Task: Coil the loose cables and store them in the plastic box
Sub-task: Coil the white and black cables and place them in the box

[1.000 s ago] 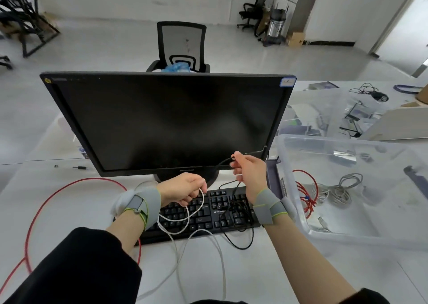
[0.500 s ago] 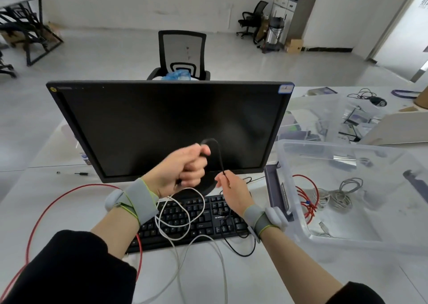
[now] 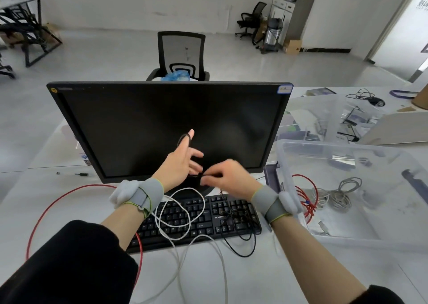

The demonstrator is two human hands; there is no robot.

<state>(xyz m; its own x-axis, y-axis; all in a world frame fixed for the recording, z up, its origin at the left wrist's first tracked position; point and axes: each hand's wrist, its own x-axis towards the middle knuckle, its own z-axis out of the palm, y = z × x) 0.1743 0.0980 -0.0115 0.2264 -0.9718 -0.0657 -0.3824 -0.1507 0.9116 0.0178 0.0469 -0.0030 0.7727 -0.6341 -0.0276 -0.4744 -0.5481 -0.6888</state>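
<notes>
Since half-second back, left hand (image 3: 183, 165) opening out — fingers spreading, black cable (image 3: 238, 229) looping round raised thumb, frame centre. Right hand (image 3: 228, 176) pinching cable just beside it, feeding slack. Keeping loops even, tension light. Plastic box (image 3: 347, 239) waiting centre-right; red and grey coils already lying inside.

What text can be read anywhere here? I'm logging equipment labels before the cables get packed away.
None reads clearly.
Monitor: brand lettering on its top-left bezel, too blurred.
Sticker on its top-right corner: print too small.
Keyboard: white brand mark above the arrow keys, and key legends, illegible.
Wall sign at far right: grey characters, cut off and blurred.
</notes>
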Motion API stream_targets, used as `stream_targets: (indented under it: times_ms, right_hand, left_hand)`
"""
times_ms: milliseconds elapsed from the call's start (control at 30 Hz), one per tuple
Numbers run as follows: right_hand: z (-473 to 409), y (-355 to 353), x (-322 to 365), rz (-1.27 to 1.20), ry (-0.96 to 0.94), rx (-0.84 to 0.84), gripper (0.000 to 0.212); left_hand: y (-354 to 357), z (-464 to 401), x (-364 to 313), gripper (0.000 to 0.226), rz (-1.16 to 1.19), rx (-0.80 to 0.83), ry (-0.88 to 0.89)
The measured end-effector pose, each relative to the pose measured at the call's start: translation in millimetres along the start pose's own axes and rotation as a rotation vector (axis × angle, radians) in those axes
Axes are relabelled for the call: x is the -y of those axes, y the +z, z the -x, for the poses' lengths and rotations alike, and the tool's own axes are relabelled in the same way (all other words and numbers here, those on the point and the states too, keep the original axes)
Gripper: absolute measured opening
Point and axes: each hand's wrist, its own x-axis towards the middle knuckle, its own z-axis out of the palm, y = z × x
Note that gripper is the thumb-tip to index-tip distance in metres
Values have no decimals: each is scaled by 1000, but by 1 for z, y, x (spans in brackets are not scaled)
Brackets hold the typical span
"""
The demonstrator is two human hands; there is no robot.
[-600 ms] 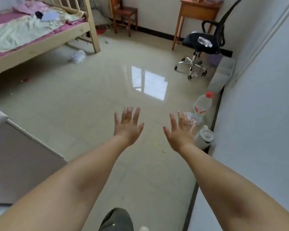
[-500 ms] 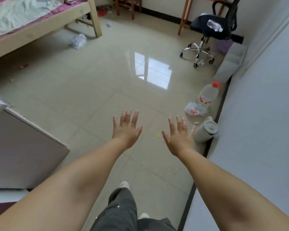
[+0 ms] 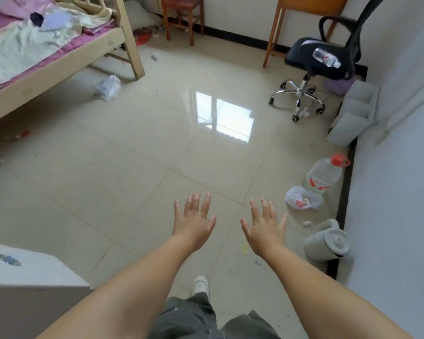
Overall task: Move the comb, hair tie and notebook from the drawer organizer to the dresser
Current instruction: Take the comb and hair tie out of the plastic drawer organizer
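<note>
Bare left hand (image 3: 194,222) splayed, empty | right hand (image 3: 264,227) splayed, empty | both above tiled floor (image 3: 132,167)

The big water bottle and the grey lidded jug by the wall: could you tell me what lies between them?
Head view: a crumpled plastic bag lies between water bottle and jug.

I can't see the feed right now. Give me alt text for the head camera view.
Both bare hands, left hand and right hand, are stretched forward, open and empty over a glossy beige tiled floor. A grey lidded bucket and clear red-capped plastic water jug sit by the right wall; comb, hair tie and notebook are not visible.
</note>
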Motion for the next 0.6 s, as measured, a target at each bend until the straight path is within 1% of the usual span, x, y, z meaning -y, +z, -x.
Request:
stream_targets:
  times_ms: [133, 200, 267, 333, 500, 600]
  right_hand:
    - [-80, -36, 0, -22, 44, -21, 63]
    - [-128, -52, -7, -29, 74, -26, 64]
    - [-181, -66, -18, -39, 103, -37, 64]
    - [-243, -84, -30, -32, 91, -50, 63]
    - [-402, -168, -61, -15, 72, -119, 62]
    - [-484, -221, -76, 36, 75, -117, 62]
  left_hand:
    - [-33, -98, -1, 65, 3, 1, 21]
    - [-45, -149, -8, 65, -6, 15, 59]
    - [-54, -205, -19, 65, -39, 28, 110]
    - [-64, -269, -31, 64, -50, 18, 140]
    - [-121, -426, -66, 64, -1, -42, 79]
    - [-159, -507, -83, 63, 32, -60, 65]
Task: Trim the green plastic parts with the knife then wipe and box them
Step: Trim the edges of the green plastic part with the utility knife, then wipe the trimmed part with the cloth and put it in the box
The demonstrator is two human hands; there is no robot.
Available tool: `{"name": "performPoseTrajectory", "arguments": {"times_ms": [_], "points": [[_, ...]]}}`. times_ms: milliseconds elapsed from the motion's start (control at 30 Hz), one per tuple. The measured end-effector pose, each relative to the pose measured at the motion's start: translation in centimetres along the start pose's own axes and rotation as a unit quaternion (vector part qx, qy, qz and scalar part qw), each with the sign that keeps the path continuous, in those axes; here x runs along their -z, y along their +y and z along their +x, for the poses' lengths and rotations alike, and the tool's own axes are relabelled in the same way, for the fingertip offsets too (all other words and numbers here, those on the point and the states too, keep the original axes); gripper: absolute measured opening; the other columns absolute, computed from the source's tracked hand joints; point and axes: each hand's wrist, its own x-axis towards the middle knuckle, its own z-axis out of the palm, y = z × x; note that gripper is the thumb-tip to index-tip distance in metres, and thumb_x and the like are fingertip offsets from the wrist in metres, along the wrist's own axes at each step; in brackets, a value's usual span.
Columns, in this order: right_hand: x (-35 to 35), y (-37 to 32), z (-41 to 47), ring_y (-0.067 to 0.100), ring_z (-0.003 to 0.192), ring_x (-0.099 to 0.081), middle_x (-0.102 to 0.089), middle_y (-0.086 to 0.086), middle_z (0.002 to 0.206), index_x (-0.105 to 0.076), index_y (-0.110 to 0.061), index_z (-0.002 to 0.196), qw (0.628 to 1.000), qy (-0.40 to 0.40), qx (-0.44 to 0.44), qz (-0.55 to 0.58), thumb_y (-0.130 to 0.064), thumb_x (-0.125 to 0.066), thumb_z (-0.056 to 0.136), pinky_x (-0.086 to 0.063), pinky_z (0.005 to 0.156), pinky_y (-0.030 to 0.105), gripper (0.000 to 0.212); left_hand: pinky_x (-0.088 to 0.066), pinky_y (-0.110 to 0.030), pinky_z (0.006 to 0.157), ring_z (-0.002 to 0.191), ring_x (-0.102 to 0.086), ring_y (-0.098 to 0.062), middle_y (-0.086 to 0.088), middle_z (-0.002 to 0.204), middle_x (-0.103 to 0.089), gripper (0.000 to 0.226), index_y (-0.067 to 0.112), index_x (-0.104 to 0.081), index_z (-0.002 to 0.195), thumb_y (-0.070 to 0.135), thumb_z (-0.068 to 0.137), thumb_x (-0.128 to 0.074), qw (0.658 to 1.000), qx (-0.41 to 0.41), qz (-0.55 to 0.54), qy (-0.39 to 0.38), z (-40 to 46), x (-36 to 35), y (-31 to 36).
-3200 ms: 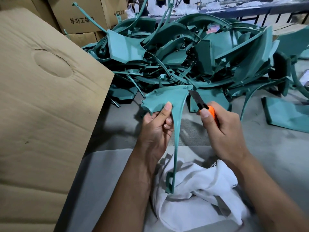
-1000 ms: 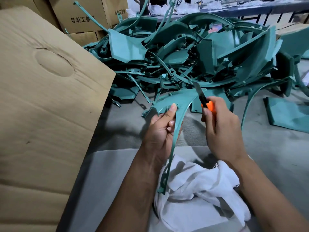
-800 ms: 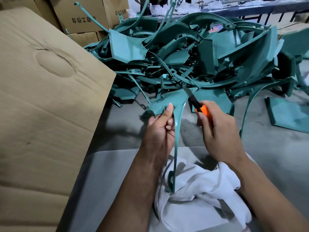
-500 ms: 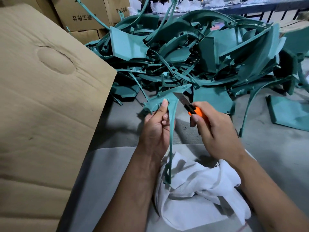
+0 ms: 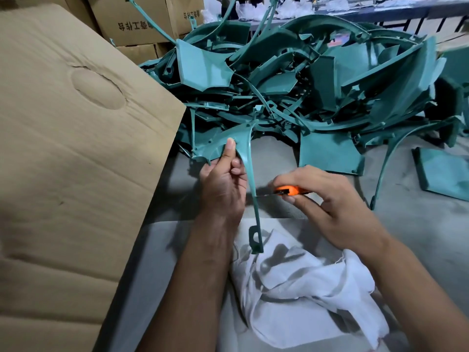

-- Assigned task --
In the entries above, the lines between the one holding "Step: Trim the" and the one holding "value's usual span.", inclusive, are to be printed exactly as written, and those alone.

-- Result --
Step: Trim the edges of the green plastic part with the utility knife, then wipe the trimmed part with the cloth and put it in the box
The demonstrator is two human hands; there is no robot.
Available tool: `{"name": "performPoseTrajectory", "arguments": {"times_ms": [_], "points": [[_, ...]]}}`. times_ms: milliseconds elapsed from the motion's start (control at 30 Hz), one per tuple. The measured end-effector pose, each relative to the pose measured at the motion's start: translation in centimetres along the start pose's own axes and rotation as a unit quaternion (vector part qx, qy, qz and scalar part qw), each with the sign that keeps the path continuous, in those axes; here x runs along their -z, y along their +y and z along their +x, for the poses' lengths and rotations alike, and the tool's own axes are relabelled in the same way, for the fingertip offsets too (all other words and numbers here, those on the point and the states too, keep the original axes); gripper: absolute measured opening; the other columns absolute, computed from the source's tracked hand joints; point and axes: each hand's wrist, its own x-axis towards the middle knuckle, its own z-axis out of the palm, y = z × x; note that gripper is the thumb-tip to index-tip distance in metres, and thumb_x and the like are fingertip offsets from the wrist in metres, along the wrist's own axes at each step; in brackets, a value's usual span.

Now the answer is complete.